> _Exercise objective_
All that should come back is the lines of the data below from the one containing "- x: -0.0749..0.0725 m" to the one containing "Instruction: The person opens", inclusive, exactly as they stand.

> _Items from a data source_
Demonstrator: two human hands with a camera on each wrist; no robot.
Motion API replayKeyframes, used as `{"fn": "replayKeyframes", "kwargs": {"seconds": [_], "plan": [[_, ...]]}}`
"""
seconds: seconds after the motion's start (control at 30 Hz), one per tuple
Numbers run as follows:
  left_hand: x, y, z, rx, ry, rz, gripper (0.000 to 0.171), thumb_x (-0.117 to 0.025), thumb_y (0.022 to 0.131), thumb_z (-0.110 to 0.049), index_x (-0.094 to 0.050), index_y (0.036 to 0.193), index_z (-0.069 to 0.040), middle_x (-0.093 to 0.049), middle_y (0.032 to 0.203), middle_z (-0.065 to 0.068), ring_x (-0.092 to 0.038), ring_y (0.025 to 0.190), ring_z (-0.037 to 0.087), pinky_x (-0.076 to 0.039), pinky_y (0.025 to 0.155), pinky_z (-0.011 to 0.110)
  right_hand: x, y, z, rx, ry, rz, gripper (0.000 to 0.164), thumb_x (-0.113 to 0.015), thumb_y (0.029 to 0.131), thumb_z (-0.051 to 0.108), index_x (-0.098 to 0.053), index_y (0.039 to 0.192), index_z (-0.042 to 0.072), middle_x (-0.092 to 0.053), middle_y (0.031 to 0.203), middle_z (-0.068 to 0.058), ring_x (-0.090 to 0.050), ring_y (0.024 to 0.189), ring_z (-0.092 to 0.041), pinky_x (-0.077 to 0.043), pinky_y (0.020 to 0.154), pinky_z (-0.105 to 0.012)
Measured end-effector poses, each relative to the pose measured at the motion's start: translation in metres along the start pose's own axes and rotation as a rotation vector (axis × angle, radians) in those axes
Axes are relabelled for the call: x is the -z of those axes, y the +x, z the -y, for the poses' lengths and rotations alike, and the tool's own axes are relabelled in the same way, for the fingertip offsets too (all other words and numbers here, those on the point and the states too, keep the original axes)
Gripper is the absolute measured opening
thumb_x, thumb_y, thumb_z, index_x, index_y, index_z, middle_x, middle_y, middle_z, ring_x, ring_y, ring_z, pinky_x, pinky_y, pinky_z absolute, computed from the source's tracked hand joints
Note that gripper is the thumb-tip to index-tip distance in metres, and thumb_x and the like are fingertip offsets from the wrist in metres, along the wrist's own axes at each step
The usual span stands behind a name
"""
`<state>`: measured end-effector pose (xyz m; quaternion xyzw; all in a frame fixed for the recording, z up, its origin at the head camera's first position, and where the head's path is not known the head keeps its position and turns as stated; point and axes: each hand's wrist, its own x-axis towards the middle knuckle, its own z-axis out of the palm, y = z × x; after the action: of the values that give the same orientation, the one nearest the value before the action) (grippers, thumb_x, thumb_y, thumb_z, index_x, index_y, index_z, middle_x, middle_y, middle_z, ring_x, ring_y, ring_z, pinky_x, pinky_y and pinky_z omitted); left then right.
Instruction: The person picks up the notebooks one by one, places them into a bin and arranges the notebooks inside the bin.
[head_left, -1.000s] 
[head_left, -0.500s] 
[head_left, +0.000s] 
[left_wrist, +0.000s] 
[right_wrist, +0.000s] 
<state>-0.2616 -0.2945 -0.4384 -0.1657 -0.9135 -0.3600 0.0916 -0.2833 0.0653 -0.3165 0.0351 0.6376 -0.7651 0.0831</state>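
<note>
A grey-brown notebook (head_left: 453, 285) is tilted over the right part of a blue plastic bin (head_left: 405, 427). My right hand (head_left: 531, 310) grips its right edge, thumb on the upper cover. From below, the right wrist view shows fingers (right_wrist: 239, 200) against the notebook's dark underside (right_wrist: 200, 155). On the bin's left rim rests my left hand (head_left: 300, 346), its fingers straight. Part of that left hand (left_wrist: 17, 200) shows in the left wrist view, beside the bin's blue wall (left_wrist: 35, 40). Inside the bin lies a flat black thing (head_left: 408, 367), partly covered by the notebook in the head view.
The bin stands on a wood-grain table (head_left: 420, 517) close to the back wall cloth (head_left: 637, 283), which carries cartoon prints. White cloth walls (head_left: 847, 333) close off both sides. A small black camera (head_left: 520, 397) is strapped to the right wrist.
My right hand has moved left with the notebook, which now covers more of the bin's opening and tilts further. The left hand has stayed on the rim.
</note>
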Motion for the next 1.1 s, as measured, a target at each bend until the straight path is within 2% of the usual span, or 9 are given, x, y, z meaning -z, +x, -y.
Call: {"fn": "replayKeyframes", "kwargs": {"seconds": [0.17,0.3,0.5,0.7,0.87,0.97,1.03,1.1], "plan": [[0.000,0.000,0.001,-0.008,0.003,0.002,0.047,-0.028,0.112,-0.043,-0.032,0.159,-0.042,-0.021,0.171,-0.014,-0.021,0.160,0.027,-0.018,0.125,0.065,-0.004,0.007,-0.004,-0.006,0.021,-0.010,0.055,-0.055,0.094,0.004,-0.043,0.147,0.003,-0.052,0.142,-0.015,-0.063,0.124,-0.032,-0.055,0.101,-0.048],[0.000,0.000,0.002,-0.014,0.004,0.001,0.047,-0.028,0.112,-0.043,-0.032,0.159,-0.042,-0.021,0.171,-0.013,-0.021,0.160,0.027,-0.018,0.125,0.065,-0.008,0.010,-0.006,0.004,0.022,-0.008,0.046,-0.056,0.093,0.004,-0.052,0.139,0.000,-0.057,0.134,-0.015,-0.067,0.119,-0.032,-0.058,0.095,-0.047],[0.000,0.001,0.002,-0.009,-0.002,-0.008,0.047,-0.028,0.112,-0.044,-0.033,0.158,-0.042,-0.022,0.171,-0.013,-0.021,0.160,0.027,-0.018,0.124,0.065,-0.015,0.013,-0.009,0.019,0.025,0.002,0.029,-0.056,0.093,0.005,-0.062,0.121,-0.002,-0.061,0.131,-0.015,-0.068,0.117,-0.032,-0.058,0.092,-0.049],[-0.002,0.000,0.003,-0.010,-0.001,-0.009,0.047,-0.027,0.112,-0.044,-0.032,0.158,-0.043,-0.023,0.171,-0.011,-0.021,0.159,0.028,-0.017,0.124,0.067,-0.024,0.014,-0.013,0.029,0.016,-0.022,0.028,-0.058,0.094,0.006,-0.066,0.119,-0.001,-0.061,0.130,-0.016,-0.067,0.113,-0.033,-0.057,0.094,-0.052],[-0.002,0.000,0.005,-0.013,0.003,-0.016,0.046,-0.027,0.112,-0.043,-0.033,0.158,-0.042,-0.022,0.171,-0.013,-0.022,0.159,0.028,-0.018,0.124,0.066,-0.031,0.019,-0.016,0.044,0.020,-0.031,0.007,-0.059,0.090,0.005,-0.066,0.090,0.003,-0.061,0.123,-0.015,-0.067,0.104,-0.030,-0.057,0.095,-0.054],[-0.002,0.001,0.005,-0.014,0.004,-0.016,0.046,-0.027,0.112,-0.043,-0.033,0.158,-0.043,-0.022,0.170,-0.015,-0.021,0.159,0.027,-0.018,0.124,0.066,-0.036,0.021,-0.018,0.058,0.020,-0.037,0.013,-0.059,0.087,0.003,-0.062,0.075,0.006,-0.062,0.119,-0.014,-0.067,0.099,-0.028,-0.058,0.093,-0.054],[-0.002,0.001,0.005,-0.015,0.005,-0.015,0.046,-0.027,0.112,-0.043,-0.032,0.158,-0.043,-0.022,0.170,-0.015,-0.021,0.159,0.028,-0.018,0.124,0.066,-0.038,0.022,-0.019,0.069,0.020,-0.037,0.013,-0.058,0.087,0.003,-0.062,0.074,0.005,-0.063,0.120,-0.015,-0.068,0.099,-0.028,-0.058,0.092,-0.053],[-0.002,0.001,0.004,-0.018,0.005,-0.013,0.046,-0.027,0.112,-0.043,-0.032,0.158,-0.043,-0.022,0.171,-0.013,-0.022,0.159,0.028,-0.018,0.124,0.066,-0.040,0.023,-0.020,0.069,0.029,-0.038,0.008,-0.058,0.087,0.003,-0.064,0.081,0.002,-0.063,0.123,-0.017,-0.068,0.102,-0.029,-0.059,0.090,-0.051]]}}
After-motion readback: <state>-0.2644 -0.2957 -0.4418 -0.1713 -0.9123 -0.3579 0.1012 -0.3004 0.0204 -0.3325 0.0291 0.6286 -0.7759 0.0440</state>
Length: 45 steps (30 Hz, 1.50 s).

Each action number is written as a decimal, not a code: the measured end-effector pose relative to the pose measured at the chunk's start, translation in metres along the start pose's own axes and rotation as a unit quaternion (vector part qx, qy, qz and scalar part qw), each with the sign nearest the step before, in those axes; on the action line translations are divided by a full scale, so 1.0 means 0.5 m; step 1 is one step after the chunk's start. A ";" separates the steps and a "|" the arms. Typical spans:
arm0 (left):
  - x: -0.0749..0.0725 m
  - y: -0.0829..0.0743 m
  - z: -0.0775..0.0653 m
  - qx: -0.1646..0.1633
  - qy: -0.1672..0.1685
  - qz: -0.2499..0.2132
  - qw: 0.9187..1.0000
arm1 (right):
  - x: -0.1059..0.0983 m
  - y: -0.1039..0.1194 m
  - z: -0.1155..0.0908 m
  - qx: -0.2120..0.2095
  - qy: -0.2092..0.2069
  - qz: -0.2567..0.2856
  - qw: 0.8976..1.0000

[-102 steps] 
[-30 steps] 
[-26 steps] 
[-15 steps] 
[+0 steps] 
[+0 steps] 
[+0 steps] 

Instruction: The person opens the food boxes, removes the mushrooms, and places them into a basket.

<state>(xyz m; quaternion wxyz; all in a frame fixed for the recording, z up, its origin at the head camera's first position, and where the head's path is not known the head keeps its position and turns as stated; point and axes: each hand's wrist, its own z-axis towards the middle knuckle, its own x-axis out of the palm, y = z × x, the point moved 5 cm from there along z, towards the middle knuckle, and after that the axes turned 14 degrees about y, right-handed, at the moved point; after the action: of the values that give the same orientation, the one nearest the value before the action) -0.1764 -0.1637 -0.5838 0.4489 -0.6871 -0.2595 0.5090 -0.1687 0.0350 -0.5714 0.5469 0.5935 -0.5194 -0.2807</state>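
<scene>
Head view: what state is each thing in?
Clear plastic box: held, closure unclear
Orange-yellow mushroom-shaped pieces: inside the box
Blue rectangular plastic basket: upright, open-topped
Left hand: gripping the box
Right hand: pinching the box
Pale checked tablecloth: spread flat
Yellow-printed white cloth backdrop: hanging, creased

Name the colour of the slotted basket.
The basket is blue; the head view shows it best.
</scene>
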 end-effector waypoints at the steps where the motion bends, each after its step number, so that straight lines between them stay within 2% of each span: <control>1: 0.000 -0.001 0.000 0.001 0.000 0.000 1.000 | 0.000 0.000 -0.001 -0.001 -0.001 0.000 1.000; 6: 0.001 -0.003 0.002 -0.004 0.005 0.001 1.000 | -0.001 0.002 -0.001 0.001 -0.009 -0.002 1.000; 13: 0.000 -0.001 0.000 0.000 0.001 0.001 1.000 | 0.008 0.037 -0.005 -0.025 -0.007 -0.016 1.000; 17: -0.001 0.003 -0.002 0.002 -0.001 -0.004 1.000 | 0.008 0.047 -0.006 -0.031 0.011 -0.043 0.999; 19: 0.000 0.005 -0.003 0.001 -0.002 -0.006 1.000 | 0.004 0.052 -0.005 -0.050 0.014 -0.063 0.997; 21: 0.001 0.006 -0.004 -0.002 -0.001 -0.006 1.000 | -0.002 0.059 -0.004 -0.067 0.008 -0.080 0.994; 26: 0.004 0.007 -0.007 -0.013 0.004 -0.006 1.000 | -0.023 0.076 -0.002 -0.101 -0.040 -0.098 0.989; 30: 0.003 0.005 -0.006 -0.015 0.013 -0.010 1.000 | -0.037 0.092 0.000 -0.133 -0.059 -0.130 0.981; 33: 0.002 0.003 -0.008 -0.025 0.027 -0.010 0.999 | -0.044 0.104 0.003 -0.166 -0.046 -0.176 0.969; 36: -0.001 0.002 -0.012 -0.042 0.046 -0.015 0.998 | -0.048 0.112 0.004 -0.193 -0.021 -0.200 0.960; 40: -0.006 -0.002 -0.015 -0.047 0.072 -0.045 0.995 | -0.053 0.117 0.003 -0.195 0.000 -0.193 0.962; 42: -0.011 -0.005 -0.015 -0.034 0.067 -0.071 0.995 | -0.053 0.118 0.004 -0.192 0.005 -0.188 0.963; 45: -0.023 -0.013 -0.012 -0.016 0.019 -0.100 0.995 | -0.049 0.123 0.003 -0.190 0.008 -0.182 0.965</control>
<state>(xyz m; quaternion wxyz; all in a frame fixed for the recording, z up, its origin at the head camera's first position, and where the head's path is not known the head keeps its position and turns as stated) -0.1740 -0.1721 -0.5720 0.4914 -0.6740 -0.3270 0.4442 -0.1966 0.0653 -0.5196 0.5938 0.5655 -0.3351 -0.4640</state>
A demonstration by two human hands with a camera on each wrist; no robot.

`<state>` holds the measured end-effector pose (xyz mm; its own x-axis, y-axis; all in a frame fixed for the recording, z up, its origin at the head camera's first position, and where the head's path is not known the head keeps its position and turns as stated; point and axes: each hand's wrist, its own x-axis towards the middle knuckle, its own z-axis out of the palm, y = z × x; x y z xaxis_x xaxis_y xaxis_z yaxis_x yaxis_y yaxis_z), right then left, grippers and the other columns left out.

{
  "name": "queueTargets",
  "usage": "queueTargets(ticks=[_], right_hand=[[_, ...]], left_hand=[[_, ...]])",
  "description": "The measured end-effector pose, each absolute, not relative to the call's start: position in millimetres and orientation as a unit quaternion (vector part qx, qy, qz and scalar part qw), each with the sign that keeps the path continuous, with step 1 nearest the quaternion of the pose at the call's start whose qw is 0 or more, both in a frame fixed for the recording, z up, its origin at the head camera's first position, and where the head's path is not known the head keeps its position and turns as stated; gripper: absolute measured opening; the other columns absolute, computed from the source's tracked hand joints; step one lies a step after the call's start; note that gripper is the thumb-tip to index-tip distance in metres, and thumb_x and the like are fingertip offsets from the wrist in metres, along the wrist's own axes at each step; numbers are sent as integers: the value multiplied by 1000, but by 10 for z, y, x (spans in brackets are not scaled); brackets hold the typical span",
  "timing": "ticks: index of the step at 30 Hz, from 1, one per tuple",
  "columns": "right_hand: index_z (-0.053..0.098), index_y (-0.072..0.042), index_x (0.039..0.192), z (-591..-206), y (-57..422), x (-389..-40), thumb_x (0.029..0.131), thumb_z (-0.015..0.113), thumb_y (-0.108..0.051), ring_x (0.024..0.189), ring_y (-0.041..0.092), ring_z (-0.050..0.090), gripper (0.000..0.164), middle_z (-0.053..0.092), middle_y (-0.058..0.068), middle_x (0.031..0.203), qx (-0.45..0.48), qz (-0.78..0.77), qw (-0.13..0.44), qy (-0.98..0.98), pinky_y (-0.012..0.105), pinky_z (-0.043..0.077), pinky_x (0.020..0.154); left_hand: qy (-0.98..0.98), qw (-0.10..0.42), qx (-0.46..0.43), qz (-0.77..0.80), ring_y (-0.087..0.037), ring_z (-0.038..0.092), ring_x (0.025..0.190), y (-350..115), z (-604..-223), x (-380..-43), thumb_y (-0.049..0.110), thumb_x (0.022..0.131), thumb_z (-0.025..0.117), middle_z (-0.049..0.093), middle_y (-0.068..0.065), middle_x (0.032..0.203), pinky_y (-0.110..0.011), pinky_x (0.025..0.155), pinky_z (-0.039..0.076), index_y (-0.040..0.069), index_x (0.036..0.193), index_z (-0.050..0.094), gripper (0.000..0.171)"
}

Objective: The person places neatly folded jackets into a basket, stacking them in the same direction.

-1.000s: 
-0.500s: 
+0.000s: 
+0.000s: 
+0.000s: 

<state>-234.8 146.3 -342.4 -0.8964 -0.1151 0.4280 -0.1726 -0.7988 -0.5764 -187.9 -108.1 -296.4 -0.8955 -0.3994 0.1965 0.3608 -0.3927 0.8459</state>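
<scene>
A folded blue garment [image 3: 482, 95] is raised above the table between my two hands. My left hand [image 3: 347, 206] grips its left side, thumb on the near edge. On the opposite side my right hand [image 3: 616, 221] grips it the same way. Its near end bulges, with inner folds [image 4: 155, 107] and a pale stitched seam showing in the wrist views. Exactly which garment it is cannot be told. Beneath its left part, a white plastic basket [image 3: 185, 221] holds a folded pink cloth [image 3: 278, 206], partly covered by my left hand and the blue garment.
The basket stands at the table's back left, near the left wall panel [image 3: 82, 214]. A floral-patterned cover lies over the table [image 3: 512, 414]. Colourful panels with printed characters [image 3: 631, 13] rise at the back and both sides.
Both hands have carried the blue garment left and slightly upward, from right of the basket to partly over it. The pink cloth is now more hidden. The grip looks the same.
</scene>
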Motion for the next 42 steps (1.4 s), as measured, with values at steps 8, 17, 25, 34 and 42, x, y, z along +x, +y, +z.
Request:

> _Written response_
  - x: -0.0749..0.0725 m
  - y: -0.0829..0.0743 m
  - z: -0.0775..0.0653 m
  - qx: -0.1646..0.1633
  - qy: -0.1672..0.1685
  - qz: -0.2499..0.2132
  - qw: 0.9187..1.0000
arm1 (right):
  - x: -0.1059..0.0983 m
  - y: -0.1039..0.1194 m
  - z: -0.1155..0.0908 m
  - qx: -0.2120..0.2095
  - qy: -0.2092..0.2069
  - qz: -0.2567..0.2856
  - qw: 0.8976..1.0000

[-102 steps] 
[-30 steps] 
[-26 steps] 
[-15 steps] 
[+0 steps] 
[+0 steps] 
[+0 steps] 

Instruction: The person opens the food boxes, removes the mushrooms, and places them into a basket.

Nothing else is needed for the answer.